Thoughts from Barnes & Noble…
As I sit in Barnes & Noble my mind is kinda running a mini-marathon, the kind it runs every time I enter a crowded public place with lots of people to watch and not much to do. The full-length marathon comes when I am flying somewhere and find out that I have a 3 hour layover, I always think “let the mind marathon begin”.
My mind marathons consist of lots of people watching and wondering. It consists of spending all to much time trying to control my thoughts; my judgmental, wandering, explicit, indistinguishable thoughts about all thing random and fantastical.
There’s no method or structure to my mind marathon just random mental meanderings.
This time I am sitting here, I just finished reading a few pages (that took me way to long to read) from A.J. Jacobs “The Year of Living Biblically” and I am boarded so of course I revert to people watching and now writing about it. I have two friends in front of me, Rende and Karl, both doing their own thing and it raining cats and gofers outside.

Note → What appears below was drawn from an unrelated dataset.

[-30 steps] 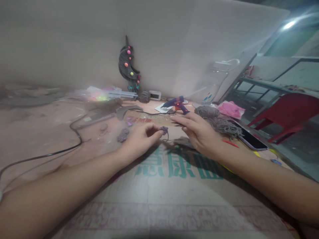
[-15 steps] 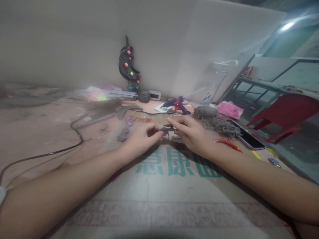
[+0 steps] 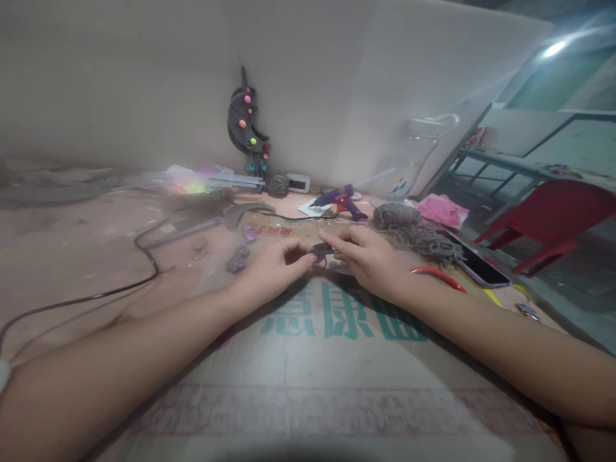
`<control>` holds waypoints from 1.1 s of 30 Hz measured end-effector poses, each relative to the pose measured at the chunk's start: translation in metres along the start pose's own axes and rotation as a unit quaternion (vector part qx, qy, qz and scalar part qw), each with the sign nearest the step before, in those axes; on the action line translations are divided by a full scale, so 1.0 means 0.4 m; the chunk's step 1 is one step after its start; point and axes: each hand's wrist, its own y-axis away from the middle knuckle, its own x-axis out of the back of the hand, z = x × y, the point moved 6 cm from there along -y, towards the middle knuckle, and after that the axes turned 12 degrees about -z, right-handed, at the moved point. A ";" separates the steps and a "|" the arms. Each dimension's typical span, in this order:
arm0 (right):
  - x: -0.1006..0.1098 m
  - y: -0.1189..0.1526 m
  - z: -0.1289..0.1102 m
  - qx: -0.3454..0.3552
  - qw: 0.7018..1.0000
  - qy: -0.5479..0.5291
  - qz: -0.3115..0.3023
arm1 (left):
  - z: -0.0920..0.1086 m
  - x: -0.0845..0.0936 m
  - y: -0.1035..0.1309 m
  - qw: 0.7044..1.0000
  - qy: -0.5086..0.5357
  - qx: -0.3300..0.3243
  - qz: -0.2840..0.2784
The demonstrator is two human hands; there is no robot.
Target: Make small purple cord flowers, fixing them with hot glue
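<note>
My left hand [image 3: 276,269] pinches a small purple-grey yarn piece [image 3: 319,258] between thumb and fingers above the cardboard. From the other side, my right hand [image 3: 368,260] holds a small dark tool with narrow jaws or blades [image 3: 323,248], its tip at the yarn piece. The fingers cover most of this tool, so its exact kind cannot be told. Under my right wrist a curved red handle [image 3: 439,278] sticks out. A small grey-purple yarn bundle [image 3: 237,258] lies left of my left hand, with purple bits [image 3: 249,232] behind it.
Behind my hands lies a blue glue gun [image 3: 339,200] with a lit red light. Grey yarn [image 3: 418,234], a phone [image 3: 481,260] and a pink bag [image 3: 443,210] are at right. A black cord [image 3: 96,296] crosses the left side. A decorated moon [image 3: 244,122] hangs at the back.
The tool's two dark points, apart before, now look closer together at the yarn piece. My right fingers have drawn in slightly; my left hand stays nearly still.
</note>
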 end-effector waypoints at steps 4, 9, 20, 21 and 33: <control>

My primay stain of thought is about how I want to be a better preacher & writer. In the book I’m reading (which is inspiring me to write) Jacobs has just finished talking about the prophets and their amazing preaching / performance art. The power they had was amazing. Obviously their means were great -- they were enable by God and give pretty specific directions from God on what to say. But also their method was pretty powerful. They would act out their message out in very potent and creative ways. I want to be a better preacher. I want to be more connected with the source and more creative in my method.
I am thinking a slew of other random thoughts as well but I’ll spare you the pain for now.